**Instructions to follow**: Output every entry exactly as written, skipping any pictures.

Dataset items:

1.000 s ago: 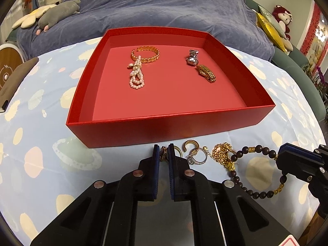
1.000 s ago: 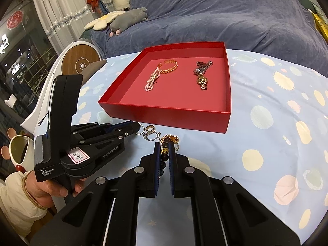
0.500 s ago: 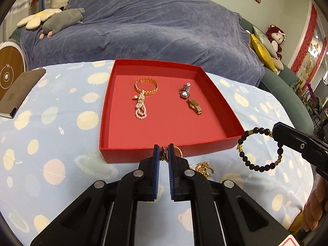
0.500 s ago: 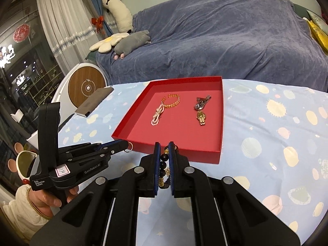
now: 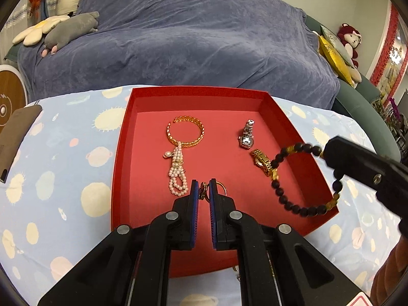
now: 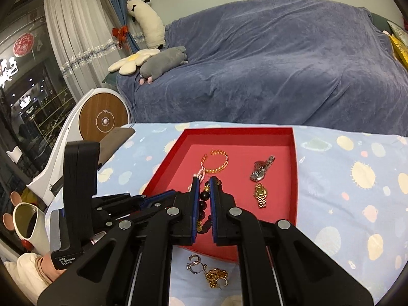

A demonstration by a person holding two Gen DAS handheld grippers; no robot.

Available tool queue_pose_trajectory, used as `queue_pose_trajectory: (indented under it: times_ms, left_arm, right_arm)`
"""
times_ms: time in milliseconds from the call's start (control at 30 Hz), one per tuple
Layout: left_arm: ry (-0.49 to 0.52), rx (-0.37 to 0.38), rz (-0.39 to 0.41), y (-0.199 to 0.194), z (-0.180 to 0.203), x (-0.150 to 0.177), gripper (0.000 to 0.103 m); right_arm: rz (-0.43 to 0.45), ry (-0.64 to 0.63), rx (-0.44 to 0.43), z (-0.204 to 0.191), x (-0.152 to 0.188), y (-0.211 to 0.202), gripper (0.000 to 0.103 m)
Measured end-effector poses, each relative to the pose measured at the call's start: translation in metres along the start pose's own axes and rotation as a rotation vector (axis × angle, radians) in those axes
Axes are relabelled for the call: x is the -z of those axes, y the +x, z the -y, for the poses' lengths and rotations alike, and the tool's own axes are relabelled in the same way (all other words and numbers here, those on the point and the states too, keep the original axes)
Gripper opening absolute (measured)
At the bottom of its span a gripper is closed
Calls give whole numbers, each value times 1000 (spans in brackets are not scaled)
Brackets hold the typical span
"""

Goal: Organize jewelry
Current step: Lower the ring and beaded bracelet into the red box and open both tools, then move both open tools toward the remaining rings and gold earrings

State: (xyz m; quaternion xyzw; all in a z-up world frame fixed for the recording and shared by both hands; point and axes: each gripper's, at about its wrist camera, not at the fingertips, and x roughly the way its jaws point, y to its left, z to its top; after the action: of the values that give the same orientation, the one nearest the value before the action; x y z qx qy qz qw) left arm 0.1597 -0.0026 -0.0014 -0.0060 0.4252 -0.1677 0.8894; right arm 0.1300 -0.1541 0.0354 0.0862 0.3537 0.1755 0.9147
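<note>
Now the red tray (image 5: pixel 119 153) sits on the spotted blue cloth (image 5: pixel 63 178), holding a gold bangle (image 5: pixel 185 132), pearl strand (image 5: pixel 177 176), silver watch (image 5: pixel 246 135) and gold watch (image 5: pixel 261 160). Left gripper (image 5: pixel 204 191), above the tray, is clamped on small rings (image 5: pixel 203 190). Right gripper (image 6: pixel 204 186) pinches the dark bead bracelet (image 5: pixel 293 204), which dangles over the tray's right side. Loose rings (image 6: pixel 195 264) and a gold chain (image 6: pixel 216 278) lie on the cloth just outside the near wall.

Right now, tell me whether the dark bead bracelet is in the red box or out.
Out: it hangs from the right hand-held gripper above the red box.
</note>
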Motion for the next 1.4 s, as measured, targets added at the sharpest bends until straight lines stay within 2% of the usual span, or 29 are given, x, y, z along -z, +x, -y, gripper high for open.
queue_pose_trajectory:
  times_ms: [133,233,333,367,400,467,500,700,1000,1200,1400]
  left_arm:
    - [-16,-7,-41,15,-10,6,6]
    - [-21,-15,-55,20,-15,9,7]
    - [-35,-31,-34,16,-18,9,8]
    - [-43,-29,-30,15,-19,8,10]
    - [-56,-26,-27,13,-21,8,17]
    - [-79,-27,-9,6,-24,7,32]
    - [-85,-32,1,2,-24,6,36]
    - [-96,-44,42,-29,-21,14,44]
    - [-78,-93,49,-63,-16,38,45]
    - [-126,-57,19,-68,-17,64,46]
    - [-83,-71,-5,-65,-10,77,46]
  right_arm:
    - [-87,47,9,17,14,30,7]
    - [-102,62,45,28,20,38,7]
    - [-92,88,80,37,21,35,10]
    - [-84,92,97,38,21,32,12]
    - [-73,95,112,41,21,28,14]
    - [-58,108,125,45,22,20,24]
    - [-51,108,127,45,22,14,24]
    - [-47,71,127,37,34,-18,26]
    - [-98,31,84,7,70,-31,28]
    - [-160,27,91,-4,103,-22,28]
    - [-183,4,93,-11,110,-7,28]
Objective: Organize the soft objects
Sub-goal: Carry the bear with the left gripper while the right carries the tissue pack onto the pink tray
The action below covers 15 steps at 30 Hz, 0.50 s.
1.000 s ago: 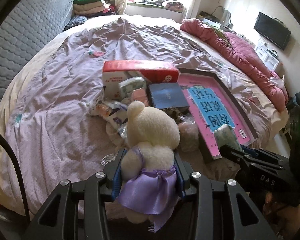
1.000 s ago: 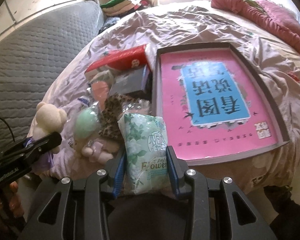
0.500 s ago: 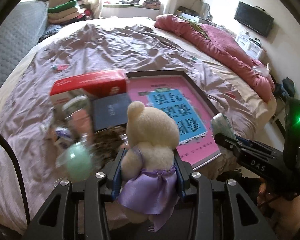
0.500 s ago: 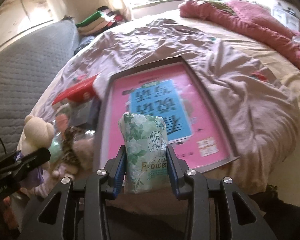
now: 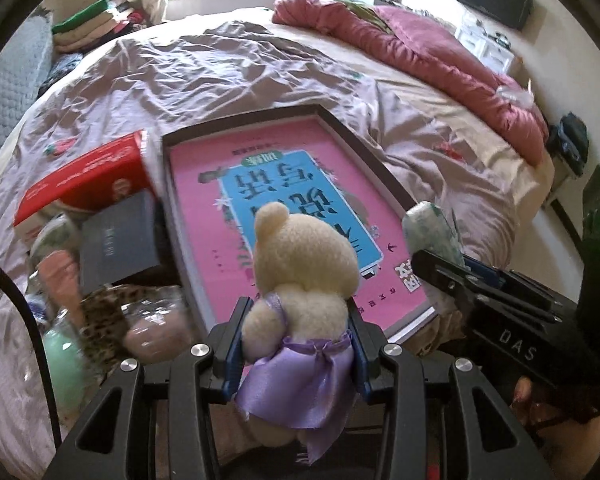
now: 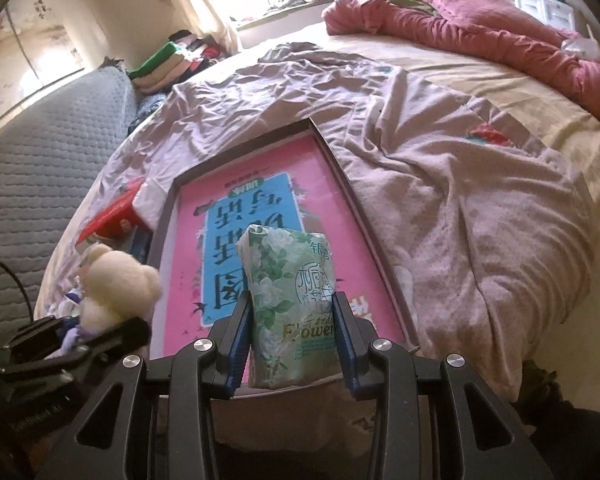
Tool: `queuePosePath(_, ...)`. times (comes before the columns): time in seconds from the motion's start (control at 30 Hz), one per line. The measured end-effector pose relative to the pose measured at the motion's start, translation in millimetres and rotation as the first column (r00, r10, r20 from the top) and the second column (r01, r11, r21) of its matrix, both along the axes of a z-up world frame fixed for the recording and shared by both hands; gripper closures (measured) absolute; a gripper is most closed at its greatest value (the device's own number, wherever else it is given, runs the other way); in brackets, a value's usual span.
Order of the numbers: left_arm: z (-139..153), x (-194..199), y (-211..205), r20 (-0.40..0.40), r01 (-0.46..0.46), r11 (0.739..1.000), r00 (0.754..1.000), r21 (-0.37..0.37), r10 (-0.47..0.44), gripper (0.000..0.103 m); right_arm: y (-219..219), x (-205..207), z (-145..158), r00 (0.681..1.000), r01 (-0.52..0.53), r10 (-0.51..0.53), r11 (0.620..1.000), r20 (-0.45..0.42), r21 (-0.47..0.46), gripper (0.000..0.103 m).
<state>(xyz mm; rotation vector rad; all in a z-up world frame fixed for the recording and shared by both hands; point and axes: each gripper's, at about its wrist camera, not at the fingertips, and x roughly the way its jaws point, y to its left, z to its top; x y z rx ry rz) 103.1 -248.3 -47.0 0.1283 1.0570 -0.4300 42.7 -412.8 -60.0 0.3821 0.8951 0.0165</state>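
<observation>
L gripper [image 5: 296, 346] is clamping bear [image 5: 304, 268], R gripper [image 6: 294, 342] is clamping tissue pack [image 6: 290, 304], both over tray's [image 5: 374, 156] near edge.

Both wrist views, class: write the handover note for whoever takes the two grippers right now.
Left gripper: shut on the cream teddy bear in a purple dress, held above the near end of the pink-lined tray.
Right gripper: shut on the green floral tissue pack, also over the tray's near end.
Done: both soft items picked up. Tray holds nothing yet.
Left: set both down in the tray; more items remain in the pile left of the tray, beside the red box.
</observation>
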Motion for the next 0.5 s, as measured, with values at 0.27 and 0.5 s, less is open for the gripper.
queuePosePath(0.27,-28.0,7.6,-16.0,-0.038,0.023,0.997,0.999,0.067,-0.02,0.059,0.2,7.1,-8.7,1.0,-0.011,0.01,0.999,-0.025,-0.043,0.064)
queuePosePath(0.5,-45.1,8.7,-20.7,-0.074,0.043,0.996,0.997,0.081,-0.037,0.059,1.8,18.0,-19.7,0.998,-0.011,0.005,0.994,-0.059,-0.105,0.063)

**Written solution**:
1.000 s ago: 
1.000 s ago: 
0.500 s ago: 
0.500 s ago: 
now: 
now: 

A demonstration by a person holding two Gen DAS handheld grippers; no robot.

Available tool queue_pose_trajectory, used as `queue_pose_trajectory: (indented under it: times_ms, left_arm, right_arm)`
"""
times_ms: time in milliseconds from the call's start (control at 30 Hz), one per tuple
Layout: left_arm: ry (-0.49 to 0.52), rx (-0.37 to 0.38), rz (-0.39 to 0.41), y (-0.199 to 0.194), z (-0.180 to 0.203), x (-0.150 to 0.177), gripper (0.000 to 0.103 m); right_arm: rz (-0.43 to 0.45), ry (-0.64 to 0.63), rx (-0.44 to 0.43), z (-0.204 to 0.191), x (-0.152 to 0.188), y (-0.211 to 0.202), gripper (0.000 to 0.103 m)
Measured end-effector poses, each relative to the pose measured at the call's start: translation in metres along the start pose's own axes and rotation as a rotation vector (axis × angle, radians) in those axes
Axes are relabelled for the call: x is the -z of those axes, y the +x, z the -y, for the poses' lengths and rotations alike, and the tool's own axes are relabelled in the same way (all other words and numbers here, those on the point and the states too, keep the original axes)
Gripper opening absolute (measured)
At the bottom of its span a gripper is closed
Calls give whole numbers, each value times 1000 (spans in brackets are not scaled)
Brackets hold the typical span
"""

Goal: Organize jewelry
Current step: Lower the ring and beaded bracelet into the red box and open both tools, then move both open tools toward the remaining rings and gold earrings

State: (xyz m; quaternion xyzw; all in a z-up world frame fixed for the recording and shared by both hands; point and axes: each gripper's, at about its wrist camera, not at the fingertips, and x roughly the way its jaws point, y to its left, z to its top; after the action: of the values that give the same orientation, the one nearest the value before the action; x y z qx qy qz qw) left arm 0.1597 -0.0026 -0.0014 -0.0060 0.4252 -0.1677 0.8894; right arm 0.1300 -0.1541 0.0354 0.0862 0.3537 0.1755 0.9147
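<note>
Now the red tray (image 5: pixel 119 153) sits on the spotted blue cloth (image 5: pixel 63 178), holding a gold bangle (image 5: pixel 185 132), pearl strand (image 5: pixel 177 176), silver watch (image 5: pixel 246 135) and gold watch (image 5: pixel 261 160). Left gripper (image 5: pixel 204 191), above the tray, is clamped on small rings (image 5: pixel 203 190). Right gripper (image 6: pixel 204 186) pinches the dark bead bracelet (image 5: pixel 293 204), which dangles over the tray's right side. Loose rings (image 6: pixel 195 264) and a gold chain (image 6: pixel 216 278) lie on the cloth just outside the near wall.

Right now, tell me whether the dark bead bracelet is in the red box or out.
Out: it hangs from the right hand-held gripper above the red box.
</note>
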Motion for the next 1.4 s, as measured, targets added at the sharpest bends until straight lines stay within 2% of the usual span, or 29 are given, x, y, z along -z, +x, -y, gripper high for open.
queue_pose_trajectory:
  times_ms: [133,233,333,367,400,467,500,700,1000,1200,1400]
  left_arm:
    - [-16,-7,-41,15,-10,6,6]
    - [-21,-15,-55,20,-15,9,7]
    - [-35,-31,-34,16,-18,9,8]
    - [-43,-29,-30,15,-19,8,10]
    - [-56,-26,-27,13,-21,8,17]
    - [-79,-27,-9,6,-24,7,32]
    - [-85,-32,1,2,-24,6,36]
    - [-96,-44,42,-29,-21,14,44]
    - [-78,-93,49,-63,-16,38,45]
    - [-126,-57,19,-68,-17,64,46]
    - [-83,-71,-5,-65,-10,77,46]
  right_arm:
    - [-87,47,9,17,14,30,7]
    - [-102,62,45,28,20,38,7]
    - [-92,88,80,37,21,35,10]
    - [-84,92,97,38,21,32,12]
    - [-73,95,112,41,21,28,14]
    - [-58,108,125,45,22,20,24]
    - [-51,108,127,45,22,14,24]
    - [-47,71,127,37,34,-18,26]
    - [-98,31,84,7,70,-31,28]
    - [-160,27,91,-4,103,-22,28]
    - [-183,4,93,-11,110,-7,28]
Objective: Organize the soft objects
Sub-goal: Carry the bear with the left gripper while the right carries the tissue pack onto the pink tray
The action below covers 15 steps at 30 Hz, 0.50 s.
1.000 s ago: 
1.000 s ago: 
0.500 s ago: 
0.500 s ago: 
now: 
now: 
Tool: `queuePosePath(_, ...)`. times (comes before the columns): time in seconds from the motion's start (control at 30 Hz), one per line. The measured end-effector pose relative to the pose measured at the motion's start, translation in millimetres and rotation as the first column (r00, r10, r20 from the top) and the second column (r01, r11, r21) of its matrix, both along the axes of a z-up world frame fixed for the recording and shared by both hands; gripper closures (measured) absolute; a gripper is most closed at its greatest value (the device's own number, wherever else it is given, runs the other way); in brackets, a value's usual span.
Order of the numbers: left_arm: z (-139..153), x (-194..199), y (-211..205), r20 (-0.40..0.40), r01 (-0.46..0.46), r11 (0.739..1.000), r00 (0.754..1.000), r21 (-0.37..0.37), r10 (-0.47..0.44), gripper (0.000..0.103 m); right_arm: y (-219..219), x (-205..207), z (-145..158), r00 (0.681..1.000), r01 (-0.52..0.53), r10 (-0.51..0.53), r11 (0.620..1.000), r20 (-0.45..0.42), r21 (-0.47..0.46), gripper (0.000..0.103 m).
<state>(xyz mm; rotation vector rad; all in a z-up world frame fixed for the recording and shared by both hands; point and axes: each gripper's, at about its wrist camera, not at the fingertips, and x roughly the way its jaws point, y to its left, z to its top; x y z rx ry rz) 103.1 -248.3 -47.0 0.1283 1.0570 -0.4300 42.7 -412.8 -60.0 0.3821 0.8951 0.0165</state>
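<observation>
L gripper [image 5: 296, 346] is clamping bear [image 5: 304, 268], R gripper [image 6: 294, 342] is clamping tissue pack [image 6: 290, 304], both over tray's [image 5: 374, 156] near edge.

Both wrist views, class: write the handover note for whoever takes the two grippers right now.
Left gripper: shut on the cream teddy bear in a purple dress, held above the near end of the pink-lined tray.
Right gripper: shut on the green floral tissue pack, also over the tray's near end.
Done: both soft items picked up. Tray holds nothing yet.
Left: set both down in the tray; more items remain in the pile left of the tray, beside the red box.
</observation>
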Motion for the next 0.5 s, as measured, with values at 0.27 and 0.5 s, less is open for the gripper.
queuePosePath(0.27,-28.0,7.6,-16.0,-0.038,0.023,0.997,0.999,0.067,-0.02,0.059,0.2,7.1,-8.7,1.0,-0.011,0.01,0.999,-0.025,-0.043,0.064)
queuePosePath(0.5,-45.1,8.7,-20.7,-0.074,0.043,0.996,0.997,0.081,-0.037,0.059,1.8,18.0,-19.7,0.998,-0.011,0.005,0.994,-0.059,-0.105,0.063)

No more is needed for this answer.